Seus olhos ardiam em vermelho carmesim, ainda mais intensos que antes. Cada passo fazia a terra tremer, e sua presença parecia distorcer o ar ao redor. Os chifres agora estavam envoltos em uma energia sombria e densa, quase líquida, que escorria como fumaça negra. Os músculos pulsavam sob a pele escura, e seu corpo inteiro parecia envolto em uma aura pulsante, que vibrava como uma melodia sinistra de poder.
A pressão mágica invadiu a fazenda como uma tempestade.
O chão rachou em fissuras finas. O ar ficou pesado. Pássaros fugiram em desespero. A grama queimava ao toque de sua energia.
Kenji deu um passo para trás, o suor escorrendo pela testa, e os olhos arregalados.
— Ele... é um monstro... — murmurou, em choque.
— Jura? Nem percebi, seu idiota — respondeu Ryota, com um sorriso nervoso, embora tremesse dos pés à cabeça.
A criatura parou diante dos dois. A voz que saiu de sua garganta era grave, arrastada e ao mesmo tempo zombeteira. Sua boca se moveu devagar, como se nunca tivesse usado a fala antes.
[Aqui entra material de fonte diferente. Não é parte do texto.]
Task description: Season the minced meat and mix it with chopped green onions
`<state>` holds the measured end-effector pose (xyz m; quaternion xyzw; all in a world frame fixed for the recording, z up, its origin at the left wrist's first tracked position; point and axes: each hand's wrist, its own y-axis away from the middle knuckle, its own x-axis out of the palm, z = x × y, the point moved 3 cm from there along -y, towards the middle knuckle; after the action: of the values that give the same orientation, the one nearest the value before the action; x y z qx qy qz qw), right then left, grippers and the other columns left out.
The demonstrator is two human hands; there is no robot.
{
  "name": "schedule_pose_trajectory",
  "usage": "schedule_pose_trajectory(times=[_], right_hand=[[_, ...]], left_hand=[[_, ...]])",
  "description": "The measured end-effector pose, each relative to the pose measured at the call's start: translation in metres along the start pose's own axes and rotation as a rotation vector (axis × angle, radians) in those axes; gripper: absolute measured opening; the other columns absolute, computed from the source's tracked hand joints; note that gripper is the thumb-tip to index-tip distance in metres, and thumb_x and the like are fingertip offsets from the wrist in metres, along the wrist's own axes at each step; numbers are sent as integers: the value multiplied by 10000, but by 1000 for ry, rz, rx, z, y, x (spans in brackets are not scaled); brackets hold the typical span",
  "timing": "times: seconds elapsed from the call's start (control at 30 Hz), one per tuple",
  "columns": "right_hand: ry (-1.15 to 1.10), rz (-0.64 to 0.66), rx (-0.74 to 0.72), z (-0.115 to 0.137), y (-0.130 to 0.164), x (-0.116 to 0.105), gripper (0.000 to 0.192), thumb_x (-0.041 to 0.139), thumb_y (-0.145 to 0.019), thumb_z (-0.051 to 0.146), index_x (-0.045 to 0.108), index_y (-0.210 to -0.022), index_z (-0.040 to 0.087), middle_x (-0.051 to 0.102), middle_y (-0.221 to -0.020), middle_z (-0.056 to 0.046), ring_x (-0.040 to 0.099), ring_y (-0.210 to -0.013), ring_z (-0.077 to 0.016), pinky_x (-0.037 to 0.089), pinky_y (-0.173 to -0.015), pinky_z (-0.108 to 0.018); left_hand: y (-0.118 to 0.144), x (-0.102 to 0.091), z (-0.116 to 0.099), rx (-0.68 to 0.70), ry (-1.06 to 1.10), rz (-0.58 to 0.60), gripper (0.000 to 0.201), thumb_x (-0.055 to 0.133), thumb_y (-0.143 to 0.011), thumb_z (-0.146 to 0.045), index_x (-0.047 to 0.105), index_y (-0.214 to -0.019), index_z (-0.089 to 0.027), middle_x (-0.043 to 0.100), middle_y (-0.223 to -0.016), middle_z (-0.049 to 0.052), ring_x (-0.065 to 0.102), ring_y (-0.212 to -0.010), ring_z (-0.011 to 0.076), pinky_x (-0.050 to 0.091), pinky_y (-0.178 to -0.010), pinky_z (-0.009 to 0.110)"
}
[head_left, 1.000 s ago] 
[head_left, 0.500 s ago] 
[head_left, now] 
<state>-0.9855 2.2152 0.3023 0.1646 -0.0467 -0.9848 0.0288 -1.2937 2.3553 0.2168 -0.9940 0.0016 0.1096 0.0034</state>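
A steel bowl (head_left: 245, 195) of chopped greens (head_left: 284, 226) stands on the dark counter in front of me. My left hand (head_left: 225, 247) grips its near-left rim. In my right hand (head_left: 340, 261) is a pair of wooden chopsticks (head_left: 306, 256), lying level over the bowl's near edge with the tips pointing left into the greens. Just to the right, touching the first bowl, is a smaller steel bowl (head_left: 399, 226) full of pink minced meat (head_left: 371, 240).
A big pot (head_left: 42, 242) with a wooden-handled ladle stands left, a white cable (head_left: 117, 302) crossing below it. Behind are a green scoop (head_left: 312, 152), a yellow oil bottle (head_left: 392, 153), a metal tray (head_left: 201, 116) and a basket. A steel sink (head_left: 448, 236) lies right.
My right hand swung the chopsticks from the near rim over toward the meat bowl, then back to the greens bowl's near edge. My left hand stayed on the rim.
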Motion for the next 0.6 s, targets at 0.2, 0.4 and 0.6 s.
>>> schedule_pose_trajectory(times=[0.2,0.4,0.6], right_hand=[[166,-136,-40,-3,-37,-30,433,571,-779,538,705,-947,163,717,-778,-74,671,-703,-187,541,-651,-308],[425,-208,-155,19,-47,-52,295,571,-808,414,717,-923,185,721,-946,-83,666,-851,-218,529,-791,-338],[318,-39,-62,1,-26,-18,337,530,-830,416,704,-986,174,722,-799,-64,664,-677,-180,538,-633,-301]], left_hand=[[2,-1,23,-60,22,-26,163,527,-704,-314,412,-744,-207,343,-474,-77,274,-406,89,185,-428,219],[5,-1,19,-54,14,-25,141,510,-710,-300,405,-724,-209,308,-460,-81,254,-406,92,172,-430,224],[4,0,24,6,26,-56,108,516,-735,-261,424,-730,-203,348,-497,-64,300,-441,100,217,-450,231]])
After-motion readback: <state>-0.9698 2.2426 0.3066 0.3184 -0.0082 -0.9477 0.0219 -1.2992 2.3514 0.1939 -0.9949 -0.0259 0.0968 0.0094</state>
— Que estranho... — disse o minotauro, encarando Ryota com desdém. — Achei que aquele que derrotou meus clones seria ao menos interessante de se enfrentar.
Ryota arregalou os olhos, surpreso ao notar que o monstro falava. Deu um passo à frente, cerrando os punhos.
— QUEM É VOCÊ?! — gritou.
O minotauro deu uma risada rouca e profunda, quase como o eco de uma caverna viva.
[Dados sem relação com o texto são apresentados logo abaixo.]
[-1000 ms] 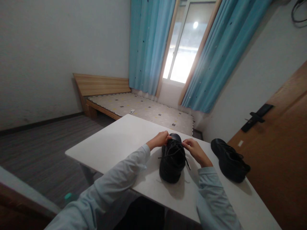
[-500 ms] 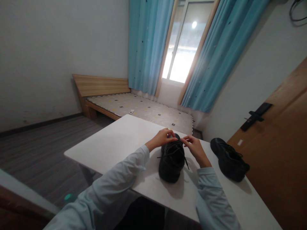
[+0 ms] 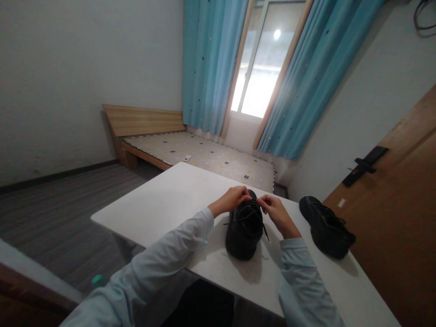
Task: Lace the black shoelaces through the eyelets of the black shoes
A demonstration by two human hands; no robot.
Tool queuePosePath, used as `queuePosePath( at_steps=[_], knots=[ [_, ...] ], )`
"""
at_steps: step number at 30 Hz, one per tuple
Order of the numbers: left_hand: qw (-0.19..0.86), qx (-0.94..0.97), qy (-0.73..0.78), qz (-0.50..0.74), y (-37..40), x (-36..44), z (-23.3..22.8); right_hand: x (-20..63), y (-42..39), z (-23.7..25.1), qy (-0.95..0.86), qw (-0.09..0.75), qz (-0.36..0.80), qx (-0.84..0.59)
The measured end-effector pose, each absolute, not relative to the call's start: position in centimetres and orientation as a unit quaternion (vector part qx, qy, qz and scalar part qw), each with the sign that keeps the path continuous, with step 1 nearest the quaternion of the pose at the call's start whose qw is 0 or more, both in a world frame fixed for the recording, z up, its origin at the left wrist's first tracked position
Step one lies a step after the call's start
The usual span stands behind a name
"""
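Both hands are on the near shoe (image 3: 244, 229) — black lace-up, sitting upright on the white table (image 3: 163, 204), toe pointing away from the person, heel toward them.

Left hand (image 3: 231, 200): at the shoe's far left side, by the toe end, fingers curled together and pinched at the laces (image 3: 250, 212). A loose lace end trails off the shoe's left side.

Right hand (image 3: 276, 211): at the shoe's far right side, fingers also closed in a pinch on the laces. Another lace end hangs down the shoe's right side.

The two hands nearly meet over the shoe's front; can't tell whether the fingertips touch each other.

Versus half a second ago: the left fingers were spread a little wider and sat higher over the toe — now they are tucked in and closed. The right hand has pulled in closer to the shoe. The shoe itself hasn't shifted.

Second black shoe (image 3: 327, 227) lies to the right of the near shoe, well apart, near the table's right edge, untouched. Beyond the table: a bed (image 3: 204, 156), blue curtains (image 3: 211, 63), a wooden door (image 3: 398, 190) on the right.
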State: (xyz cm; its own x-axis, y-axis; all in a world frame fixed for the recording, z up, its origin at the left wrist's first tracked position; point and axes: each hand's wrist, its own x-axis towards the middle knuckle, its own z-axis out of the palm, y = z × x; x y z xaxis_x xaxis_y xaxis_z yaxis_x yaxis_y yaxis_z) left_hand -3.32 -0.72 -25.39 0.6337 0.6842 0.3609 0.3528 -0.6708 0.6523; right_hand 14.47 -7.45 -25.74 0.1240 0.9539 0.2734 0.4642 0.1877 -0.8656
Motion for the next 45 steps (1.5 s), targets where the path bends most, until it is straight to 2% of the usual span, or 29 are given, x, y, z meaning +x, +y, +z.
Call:
queuePosePath(
  at_steps=[7,13,16,20,27,33,40,45],
  knots=[
    [0.304,0.838,0.331,0.308,-1.0,-3.8,-25.1,14.5,-7.8,-25.9,-0.537,0.505,0.321,-0.595],
    [0.447,0.789,0.307,0.289,-0.6,-3.6,-25.7,14.0,-8.2,-25.6,-0.513,0.523,0.385,-0.561],
    [0.483,0.776,0.279,0.294,-0.7,-3.5,-25.8,13.5,-8.5,-25.3,-0.495,0.542,0.410,-0.542],
    [0.468,0.788,0.276,0.288,-1.0,-3.5,-25.5,13.1,-8.6,-25.2,-0.477,0.550,0.435,-0.530],
    [0.436,0.781,0.364,0.260,-1.4,-3.5,-25.1,13.6,-8.2,-25.7,-0.472,0.574,0.427,-0.515],
    [0.454,0.756,0.398,0.254,-1.3,-3.5,-25.2,14.3,-8.2,-25.8,-0.484,0.554,0.384,-0.558],
    [0.394,0.777,0.422,0.252,-0.7,-3.6,-25.6,14.1,-8.6,-25.4,-0.512,0.520,0.352,-0.587],
    [0.396,0.775,0.433,0.236,-0.3,-3.7,-25.9,14.2,-8.5,-25.6,-0.517,0.501,0.343,-0.603]
  ],
)
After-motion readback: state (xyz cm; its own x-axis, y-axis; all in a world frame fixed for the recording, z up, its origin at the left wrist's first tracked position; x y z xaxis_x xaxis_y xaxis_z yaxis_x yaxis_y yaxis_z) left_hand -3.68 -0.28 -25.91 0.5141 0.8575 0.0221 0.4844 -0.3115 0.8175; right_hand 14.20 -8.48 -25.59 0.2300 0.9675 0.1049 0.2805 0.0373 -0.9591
— Vocês não merecem resposta nenhuma de um ser como eu... — ele pausou, abrindo os braços lentamente — ...porém, mesmo assim irei explicar. Considere isso uma recompensa... por não terem morrido diante dos meus clones.
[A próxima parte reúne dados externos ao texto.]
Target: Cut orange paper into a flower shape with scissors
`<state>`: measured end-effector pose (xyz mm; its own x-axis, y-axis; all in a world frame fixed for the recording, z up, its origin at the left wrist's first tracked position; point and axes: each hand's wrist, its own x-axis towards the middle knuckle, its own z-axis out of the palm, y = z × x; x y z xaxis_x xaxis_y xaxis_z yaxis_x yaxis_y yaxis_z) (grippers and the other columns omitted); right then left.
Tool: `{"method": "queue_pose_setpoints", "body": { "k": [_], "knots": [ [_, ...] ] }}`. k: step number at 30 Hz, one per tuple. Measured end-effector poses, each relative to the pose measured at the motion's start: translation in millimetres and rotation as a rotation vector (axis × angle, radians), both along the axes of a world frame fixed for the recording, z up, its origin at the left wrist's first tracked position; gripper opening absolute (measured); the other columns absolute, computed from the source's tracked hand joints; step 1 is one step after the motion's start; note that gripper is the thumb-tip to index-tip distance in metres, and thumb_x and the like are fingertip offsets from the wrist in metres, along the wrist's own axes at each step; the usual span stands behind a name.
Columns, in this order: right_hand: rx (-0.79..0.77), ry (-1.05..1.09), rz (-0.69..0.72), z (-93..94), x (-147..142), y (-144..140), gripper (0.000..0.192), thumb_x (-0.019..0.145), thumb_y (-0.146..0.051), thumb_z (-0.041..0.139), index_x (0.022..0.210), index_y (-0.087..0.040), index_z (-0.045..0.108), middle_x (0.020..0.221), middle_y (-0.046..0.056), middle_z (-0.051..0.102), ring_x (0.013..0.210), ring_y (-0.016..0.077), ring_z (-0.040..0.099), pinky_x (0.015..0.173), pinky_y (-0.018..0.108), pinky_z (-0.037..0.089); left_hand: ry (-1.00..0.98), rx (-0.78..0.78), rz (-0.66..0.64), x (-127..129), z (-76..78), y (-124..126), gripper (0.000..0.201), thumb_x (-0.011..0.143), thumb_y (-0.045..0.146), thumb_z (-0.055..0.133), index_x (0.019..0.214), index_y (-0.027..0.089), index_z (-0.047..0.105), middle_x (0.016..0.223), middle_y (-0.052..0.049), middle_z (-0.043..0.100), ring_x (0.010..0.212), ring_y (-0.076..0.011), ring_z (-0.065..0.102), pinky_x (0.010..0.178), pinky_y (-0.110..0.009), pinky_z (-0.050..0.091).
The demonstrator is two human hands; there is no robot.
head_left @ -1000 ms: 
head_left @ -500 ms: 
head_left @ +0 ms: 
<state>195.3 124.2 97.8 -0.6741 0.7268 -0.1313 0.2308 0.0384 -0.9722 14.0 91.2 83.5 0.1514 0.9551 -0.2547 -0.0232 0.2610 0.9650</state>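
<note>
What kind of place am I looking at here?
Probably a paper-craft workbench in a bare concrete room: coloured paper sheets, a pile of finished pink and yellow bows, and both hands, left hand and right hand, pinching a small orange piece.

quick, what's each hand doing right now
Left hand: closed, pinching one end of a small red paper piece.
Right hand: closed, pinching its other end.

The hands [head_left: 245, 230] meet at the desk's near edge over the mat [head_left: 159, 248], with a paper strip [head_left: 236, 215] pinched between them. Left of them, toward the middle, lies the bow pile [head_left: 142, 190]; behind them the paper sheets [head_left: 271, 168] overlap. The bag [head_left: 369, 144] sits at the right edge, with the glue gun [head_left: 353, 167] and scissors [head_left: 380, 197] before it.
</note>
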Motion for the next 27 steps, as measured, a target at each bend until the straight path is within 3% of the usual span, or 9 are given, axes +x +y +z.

Kenji apertou o punho, tentando manter o foco mesmo com o coração disparado. A cada palavra daquele monstro, o medo crescia.
— A verdade é que fui... digamos, agraciado com a maldição da Lady Rannya — disse o minotauro, lambendo os lábios com a língua cinzenta e grossa. — A maldição da Gula. Quanto mais humanos eu devoro, mais forte me torno. E quanto mais forte eu fico... mais clones posso criar.
Kenji avançou um passo, confuso e suando frio.
— Mas... e a manada? Todos falaram de um exército inteiro de minotauros. Aqueles que destruíram as fazendas...
O monstro sorriu. Um sorriso que revelava dentes pontiagudos, sujos e grandes demais para caber naquela boca.
— A verdade... — começou ele, inclinando levemente a cabeça como um predador curioso — ...é que nunca existiu uma manada. Nem exército. Tudo que vocês viram... sempre fui eu. Aquele que vale por um exército inteiro.
O silêncio caiu como uma lâmina no ar. Kenji e Ryota engoliram seco ao mesmo tempo. A verdade era sufocante.
E então... o mundo pareceu congelar.
Em um único instante, o minotauro desapareceu da posição em que estava.
Um clarão de energia explodiu à frente deles — e lá estava ele. Tão rápido que nem seus olhos puderam acompanhar. Seu corpo gigantesco agora à frente dos dois, a mão envolta em magia negra erguida como uma sentença.
— Mas nada disso importa — sussurrou o monstro. — Porque vocês foram declarados mortos no momento em que eu cheguei aqui.